Глава 4

Красновато светившаяся панель автоответчика, стоявшего у Дианы в гостиной, словно что-то обещала. Она нажала кнопку. Ее приглашают в театр? На вечеринку? Ей позвонил кто-то новый, неотразимый? Однако единственным посланием было сообщение о том, что ее расписание на «рабочую неделю» исчерпано. Эта новость сопровождалась тремя безымянными звонками. Наверное, кто-то ошибся номером.

Диана включила свет, и комната наполнилась ярким сиянием. Просторно, элегантно, с жестко выдержанной цветовой гаммой белого, лилового и серого тонов. В интерьер хорошо вписывались и японские гравюры, и берберийские ковры, и букет ирисов, еженедельно доставляемый торговцем цветами с Шестьдесят пятой улицы. В некоторые моменты — например, такой, как сейчас, — Диане начинало казаться, что эта обстановка выглядит чересчур аскетично, но все гости в один голос уверяли, что дизайнер превзошел сам себя, создав атмосферу, идеально соответствующую ее элитарному положению в нью-йоркских деловых кругах. Что ж, возможно, они и правы, особенно если вспомнить то, во сколько это обошлось.

Отделанные ониксом часы на баре показывали двадцать минут одиннадцатого. Очередной вечер коту под хвост, растворенный в лабиринте бесконечной тяжбы «Симплекс системс» против «Харриган ойл», или — как иногда в минуты отчаяния называла ее Диана — «Сквалыги» против «Сквалыг». Битва была затяжной, кровавой и безжалостной — две мощнейшие команды юристов ожесточенно дрались за каждую пядь, пользуясь всеми допускаемыми законом способами. Обе фирмы были намерены вести «войну до победного конца». И те, и другие действовали под девизом «пленных не брать».

Клиенты Дианы, «Симплекс», выиграли первый раунд, «Харриган» взял реванш во втором. «Симплекс» тут же восстановил свое превосходство, в ответ «Харриган» подал на апелляцию. И вот теперь обе армии готовились к очередной схватке, которая должна была состояться в федеральном суде. Эта тяжба была раем для правоведов и адом для простых смертных, она поглощала практически все ее время и силы.

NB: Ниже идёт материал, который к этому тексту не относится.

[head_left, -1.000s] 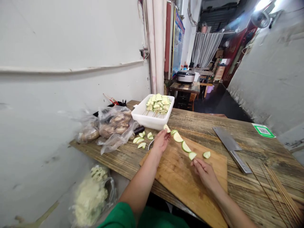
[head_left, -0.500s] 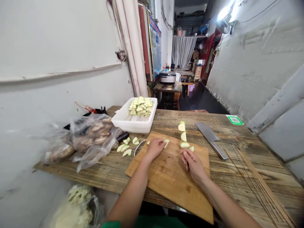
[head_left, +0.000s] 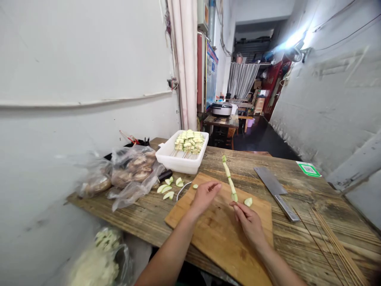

Диана приоткрыла свой брифкейс, окинула взглядом содержимое и с отвращением захлопнула опять. Нынче вечером у нее не хватало духу усесться за работу. То, что сообщила Берни, решительно выбило ее из колеи. Никогда не выйти замуж. Это звучит как пожизненный приговор. Нет, хуже. Как смертный приговор!


— Байрон, — обратилась она как-то раз к своему ближайшему коллеге, с которым вместе просматривала очередную пачку документов, — ты не считаешь меня женщиной, не способной выйти замуж?

— Как понимать твой вопрос?

— Как откровенный. Похоже, мне так и не удастся встретить кого-нибудь подходящего.

Байрон был одним из немногих представителей мужской половины человечества, с которым она отваживалась обсуждать свои сердечные дела — или, скорее, их отсутствие, как, например, в данный момент.

Диана вообще была не из тех, кто любит откровенничать, а особенно с мужчинами, не говоря уже об абсолютной неспособности делиться с кем-то интимными деталями. Многие считали ее гордой и замкнутой, на самом деле Диана Саммерфильд была чрезвычайно ранима. Байрон являлся исключением из правила. Во-первых, они вместе начинали работать в этой фирме. Во-вторых, происхождение: он из Виргинии, она из Бостона, оба выходцы из привилегированных семейств. В-третьих, в их отношениях исключались какие-либо оттенки сексуальности. Байрон Элкингтон был голубым.

Поначалу он пытался это скрывать, так как был новичком в фирме и боялся, что солидным людям из «Слайтер Блэйни» это не понравится. Но шила в мешке не утаишь — поползли слухи, что он путается то с грузчиками в порту, то с хористами в театре. Однажды утром он заявился на службу весь в синяках, с перебитым носом.

— Грубая игра, — пояснил он перепуганной Диане.

— В один прекрасный день тебя прикончат, — воскликнула она, — если будешь жить по-прежнему!

— Чего стоит жизнь без риска, а? — кратко парировал Байрон, демонстрируя полную непоколебимость.

Однако вскоре он познакомился с каким-то молодым банкиром, в паре с которым принялся устраивать свой дом.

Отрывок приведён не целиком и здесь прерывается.